His loving gaze is as clear and as true as when he was my young carver. “Come back to me, and I will hold my castles and my lands and my power. Come back to Scotland and I will welcome your return as queen. Come back soon.”
ON THE ROAD SOUTH, ENGLAND, SPRING 1516
It is a long journey but there are signs of my returning power. The farther we go, by slow, painful stages, the grander becomes our procession. I enter York in state and process through the city which remembers my entrance as a princess all those years ago. Every day we add more followers. I appoint new people in my household, and I am surrounded by hangers-on and petitioners.
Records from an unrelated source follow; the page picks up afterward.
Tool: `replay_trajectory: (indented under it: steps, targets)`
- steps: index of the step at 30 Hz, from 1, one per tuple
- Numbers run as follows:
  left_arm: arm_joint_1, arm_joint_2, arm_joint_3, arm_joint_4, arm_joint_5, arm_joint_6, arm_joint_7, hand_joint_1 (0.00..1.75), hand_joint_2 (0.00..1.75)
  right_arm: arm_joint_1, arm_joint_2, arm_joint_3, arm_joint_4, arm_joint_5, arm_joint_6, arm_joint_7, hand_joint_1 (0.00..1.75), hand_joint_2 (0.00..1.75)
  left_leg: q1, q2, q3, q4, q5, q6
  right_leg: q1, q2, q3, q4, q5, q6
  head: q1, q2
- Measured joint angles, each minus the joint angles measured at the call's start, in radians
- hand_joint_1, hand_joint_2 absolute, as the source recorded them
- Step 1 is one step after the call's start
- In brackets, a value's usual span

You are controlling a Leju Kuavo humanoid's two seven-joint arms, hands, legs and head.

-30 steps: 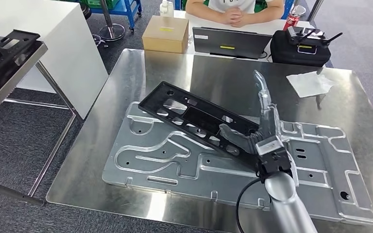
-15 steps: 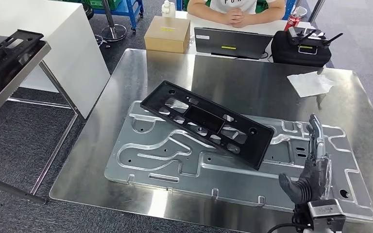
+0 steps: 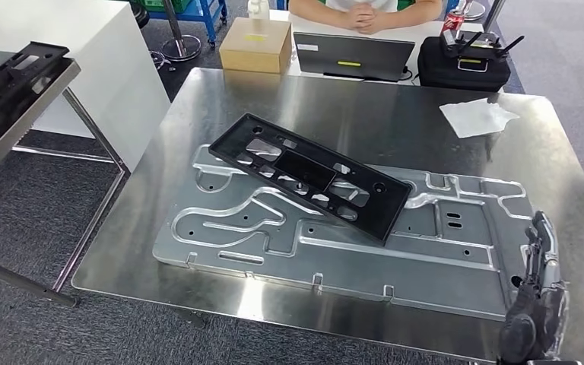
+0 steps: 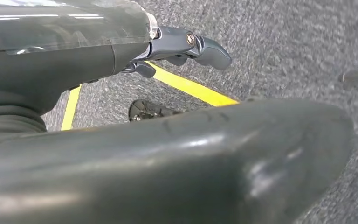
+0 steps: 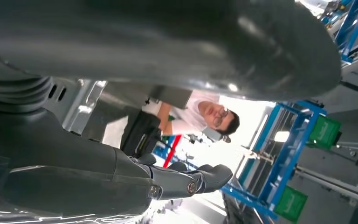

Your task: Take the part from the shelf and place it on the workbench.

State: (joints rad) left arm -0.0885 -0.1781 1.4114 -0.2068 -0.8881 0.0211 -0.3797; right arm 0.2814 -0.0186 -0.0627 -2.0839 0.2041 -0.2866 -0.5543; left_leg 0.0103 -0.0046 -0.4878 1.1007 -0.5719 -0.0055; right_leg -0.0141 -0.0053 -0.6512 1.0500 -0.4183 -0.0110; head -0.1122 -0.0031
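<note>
Black perforated plastic panel lies on our steel workbench, its long axis slanting away from our right hand, which hangs nearer it, fingers apart, empty.

- A workshop or robotics test lab: a polished steel workbench carrying a large stamped metal panel
- Grey carpet floor with a yellow marking line
- Far side: open laptop, cardboard box, blue rack holding green bins
</note>
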Motion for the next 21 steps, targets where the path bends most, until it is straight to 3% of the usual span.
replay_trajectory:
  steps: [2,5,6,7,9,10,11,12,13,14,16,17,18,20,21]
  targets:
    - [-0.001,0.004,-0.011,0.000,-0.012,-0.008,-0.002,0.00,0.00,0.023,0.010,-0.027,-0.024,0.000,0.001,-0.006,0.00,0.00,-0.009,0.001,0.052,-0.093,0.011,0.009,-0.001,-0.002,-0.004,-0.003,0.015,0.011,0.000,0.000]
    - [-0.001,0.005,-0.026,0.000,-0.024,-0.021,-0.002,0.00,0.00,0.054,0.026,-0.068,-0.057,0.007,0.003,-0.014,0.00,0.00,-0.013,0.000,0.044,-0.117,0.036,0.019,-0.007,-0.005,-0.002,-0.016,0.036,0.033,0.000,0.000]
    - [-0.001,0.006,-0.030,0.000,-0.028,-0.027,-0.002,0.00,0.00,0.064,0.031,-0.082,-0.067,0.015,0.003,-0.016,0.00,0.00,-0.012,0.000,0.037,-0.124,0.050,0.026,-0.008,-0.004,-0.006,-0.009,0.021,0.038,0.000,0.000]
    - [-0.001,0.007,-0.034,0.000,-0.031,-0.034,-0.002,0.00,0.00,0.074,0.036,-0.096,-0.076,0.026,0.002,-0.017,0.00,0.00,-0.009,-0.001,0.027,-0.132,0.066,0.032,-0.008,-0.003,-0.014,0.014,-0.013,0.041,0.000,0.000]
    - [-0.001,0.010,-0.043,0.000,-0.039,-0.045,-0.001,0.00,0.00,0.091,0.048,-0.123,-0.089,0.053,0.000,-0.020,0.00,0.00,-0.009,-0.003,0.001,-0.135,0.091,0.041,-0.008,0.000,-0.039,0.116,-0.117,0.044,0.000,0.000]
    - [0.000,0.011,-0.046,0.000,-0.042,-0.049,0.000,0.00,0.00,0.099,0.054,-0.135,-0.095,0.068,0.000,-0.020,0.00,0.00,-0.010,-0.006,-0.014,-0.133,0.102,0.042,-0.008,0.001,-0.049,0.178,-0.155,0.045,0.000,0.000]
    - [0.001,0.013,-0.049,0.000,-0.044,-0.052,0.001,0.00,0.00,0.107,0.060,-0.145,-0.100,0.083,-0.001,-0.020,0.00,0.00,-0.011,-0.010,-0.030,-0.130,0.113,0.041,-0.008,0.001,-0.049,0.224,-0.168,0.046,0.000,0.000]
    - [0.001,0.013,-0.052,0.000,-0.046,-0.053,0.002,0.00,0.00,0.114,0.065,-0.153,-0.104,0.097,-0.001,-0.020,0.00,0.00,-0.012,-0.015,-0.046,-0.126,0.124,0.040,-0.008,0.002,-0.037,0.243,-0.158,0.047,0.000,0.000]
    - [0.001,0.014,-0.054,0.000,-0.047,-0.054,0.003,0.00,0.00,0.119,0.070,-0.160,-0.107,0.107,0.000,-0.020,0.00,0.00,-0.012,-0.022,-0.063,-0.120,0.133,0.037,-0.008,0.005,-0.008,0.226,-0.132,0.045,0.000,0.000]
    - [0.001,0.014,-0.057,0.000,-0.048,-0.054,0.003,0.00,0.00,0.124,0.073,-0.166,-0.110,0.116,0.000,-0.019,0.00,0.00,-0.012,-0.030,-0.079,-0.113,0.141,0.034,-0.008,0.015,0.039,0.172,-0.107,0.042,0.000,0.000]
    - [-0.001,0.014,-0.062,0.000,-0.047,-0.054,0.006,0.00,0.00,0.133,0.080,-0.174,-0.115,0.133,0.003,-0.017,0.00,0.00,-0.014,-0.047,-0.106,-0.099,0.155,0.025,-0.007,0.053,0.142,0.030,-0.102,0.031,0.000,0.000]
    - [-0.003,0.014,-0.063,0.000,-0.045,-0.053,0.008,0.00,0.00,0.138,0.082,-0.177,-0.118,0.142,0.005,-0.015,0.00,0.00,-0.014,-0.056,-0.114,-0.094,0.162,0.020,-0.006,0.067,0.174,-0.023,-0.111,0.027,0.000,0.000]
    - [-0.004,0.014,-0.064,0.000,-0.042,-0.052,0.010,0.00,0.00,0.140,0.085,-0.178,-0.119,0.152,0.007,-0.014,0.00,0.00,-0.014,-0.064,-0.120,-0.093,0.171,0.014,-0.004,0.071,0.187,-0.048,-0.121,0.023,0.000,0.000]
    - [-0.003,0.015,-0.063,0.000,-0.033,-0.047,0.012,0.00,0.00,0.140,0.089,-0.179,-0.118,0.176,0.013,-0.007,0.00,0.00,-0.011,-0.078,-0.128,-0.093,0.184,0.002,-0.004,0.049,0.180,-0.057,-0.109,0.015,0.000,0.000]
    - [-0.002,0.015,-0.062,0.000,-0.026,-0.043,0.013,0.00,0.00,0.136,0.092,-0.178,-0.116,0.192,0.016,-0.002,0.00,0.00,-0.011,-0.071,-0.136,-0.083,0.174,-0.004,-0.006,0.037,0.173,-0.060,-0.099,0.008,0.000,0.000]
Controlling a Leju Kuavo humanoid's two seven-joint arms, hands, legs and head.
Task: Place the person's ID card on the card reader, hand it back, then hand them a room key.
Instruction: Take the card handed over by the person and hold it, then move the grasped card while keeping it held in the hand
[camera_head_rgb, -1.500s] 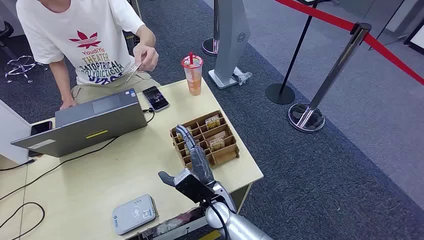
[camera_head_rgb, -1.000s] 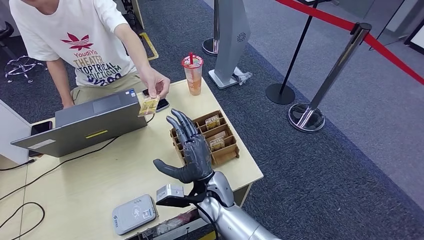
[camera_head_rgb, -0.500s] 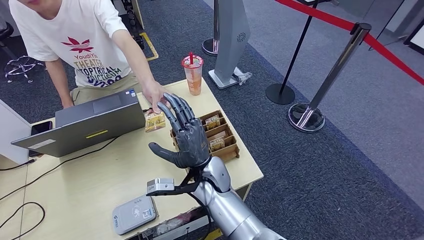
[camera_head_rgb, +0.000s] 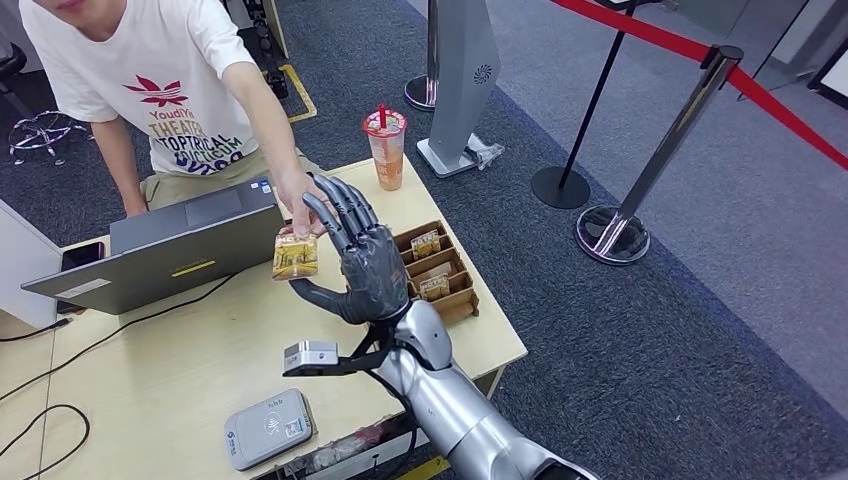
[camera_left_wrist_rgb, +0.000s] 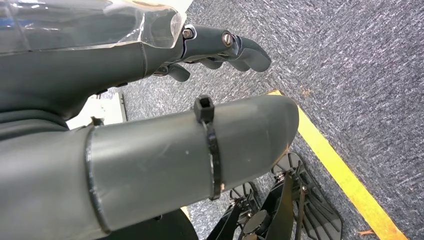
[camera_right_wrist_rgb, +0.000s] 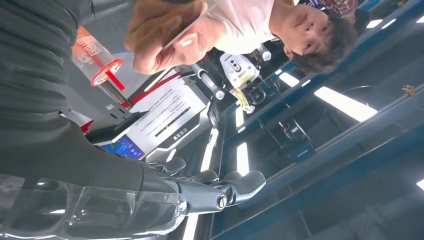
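Head view: right hand raised above wooden table, palm up, fingers spread wide, thumb out, holding nothing; ID card just beside thumb side of that hand, pinched from above by person's hand, not touching robot fingers. Card reader near wrist on table's near edge; cardboard organiser with room keys partly hidden behind hand; laptop and iced drink cup beyond fingertips. Left wrist view: left hand hanging above carpet, fingers loosely curled, nothing held.
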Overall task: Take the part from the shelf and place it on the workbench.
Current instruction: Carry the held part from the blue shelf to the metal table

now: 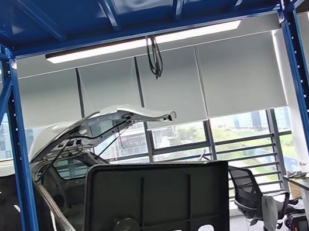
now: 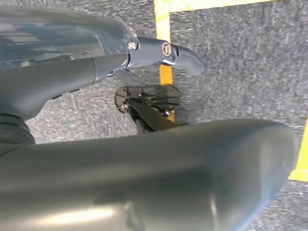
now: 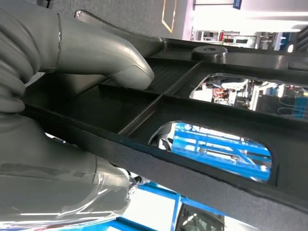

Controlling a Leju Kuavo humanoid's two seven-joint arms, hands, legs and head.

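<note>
Right hand [image 3: 72, 120] clamps the edge of the black panel [image 1: 155, 210], thumb [image 3: 120, 65] pressed on its ribbed face, other fingers underneath. Left hand [image 2: 152, 144] hangs over grey carpet [image 2: 236, 62] with yellow tape [image 2: 163, 19]; nothing in it, fingers apart. Head view: panel held up tilted, between the blue shelf posts [image 1: 21, 173], white car [image 1: 44, 187] with raised hatch behind. Panel is flat, with rounded cutouts and a round boss.
</note>
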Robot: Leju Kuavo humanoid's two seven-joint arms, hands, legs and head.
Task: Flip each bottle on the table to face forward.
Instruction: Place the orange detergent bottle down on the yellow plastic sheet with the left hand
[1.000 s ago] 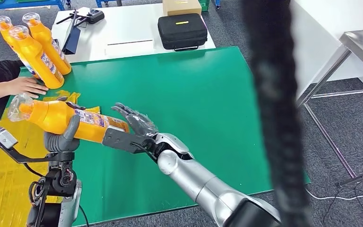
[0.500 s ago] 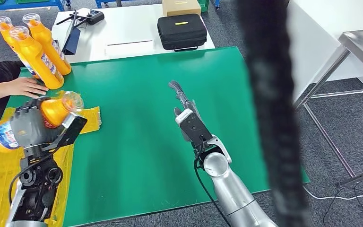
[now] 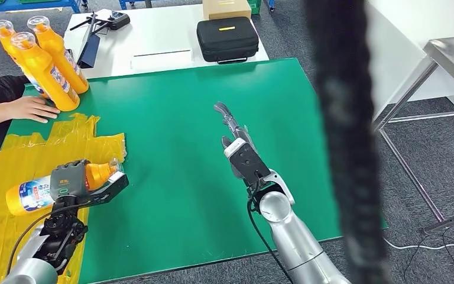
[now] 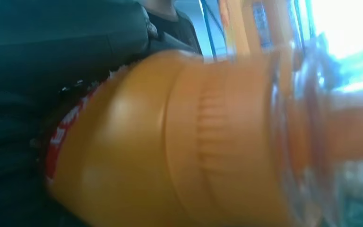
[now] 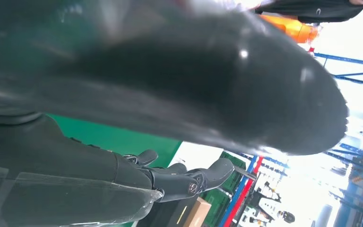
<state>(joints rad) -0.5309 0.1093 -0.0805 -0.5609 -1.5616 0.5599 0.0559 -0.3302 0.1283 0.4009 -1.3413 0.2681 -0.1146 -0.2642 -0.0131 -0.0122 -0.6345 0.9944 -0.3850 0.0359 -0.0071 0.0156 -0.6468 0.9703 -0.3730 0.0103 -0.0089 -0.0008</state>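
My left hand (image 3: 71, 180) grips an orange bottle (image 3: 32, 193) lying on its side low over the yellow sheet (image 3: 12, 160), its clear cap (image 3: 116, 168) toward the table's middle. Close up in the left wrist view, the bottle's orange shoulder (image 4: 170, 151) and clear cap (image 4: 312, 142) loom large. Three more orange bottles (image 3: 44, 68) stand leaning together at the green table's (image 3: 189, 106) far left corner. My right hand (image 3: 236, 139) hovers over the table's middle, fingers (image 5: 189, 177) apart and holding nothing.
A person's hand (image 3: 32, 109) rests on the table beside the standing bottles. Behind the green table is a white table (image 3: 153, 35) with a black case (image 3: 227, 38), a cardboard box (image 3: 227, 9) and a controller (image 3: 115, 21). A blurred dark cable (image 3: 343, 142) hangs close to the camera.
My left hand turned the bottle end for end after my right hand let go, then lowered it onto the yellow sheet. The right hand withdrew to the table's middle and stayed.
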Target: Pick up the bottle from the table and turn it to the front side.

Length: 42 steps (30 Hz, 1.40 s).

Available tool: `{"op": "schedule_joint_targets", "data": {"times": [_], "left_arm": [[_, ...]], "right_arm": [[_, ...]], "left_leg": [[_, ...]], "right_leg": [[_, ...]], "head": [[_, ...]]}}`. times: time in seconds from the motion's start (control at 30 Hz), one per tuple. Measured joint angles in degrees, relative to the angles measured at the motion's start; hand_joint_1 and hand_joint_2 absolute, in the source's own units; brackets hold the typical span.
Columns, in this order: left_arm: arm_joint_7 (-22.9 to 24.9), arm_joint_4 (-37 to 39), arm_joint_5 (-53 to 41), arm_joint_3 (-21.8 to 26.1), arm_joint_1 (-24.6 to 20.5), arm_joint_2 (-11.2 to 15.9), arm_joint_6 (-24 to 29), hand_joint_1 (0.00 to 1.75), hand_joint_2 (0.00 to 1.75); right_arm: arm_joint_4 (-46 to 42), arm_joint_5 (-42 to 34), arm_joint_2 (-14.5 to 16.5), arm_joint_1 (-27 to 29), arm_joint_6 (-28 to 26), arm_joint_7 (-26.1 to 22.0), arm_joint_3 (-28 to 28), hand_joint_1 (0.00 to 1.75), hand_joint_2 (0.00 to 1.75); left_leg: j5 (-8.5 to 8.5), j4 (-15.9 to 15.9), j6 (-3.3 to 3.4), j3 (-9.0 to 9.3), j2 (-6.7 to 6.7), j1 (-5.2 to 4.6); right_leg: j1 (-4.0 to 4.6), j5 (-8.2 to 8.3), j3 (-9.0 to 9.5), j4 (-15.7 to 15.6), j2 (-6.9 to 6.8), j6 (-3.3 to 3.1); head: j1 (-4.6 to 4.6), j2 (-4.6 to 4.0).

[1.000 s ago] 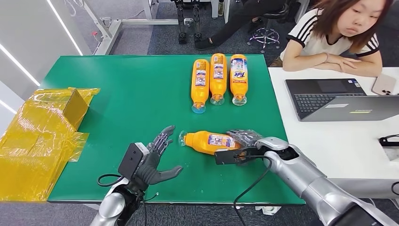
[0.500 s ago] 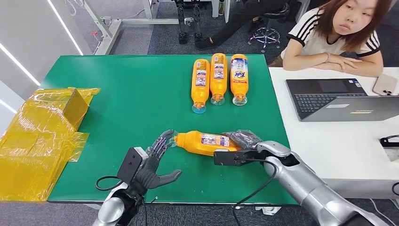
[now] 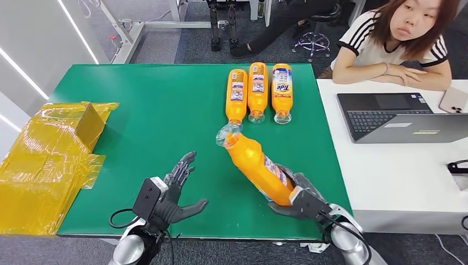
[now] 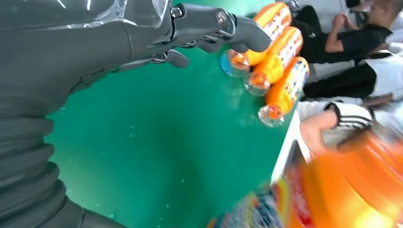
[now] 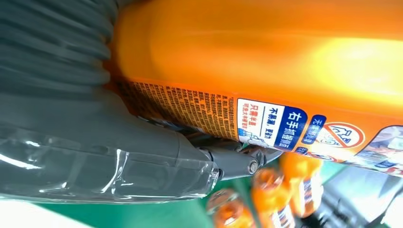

Dacre says that he cannot house and feed so many on the road, and I shrug and say that I have always been beloved in England; he should have listened to me when I told him that the people would flock to be with me.
I receive letters from London: from Katherine, saying that her new baby is thriving and strong, and from my sister Mary, who has given birth to a boy. It is hard to be glad for her. This is not a boy who will be a stepping stone to greatness for his mother, my little sister. This is not a boy who is going to take up a great place in the world. His parents are all but bankrupt since they have to pay the royal exchequer a massive fine for their marriage. The boy’s very title was only a reward to his father for being an amusing friend; Brandon has no talent or breeding or merit. They are calling the little mite Henry in an attempt to win my brother’s favor. I expect they will ask Thomas Wolsey, that rising star, to be godfather, as he is to my baby. They will have to do something to turn their fortune around. So I cannot celebrate the birth of this boy, who will be nothing but a cost to the family.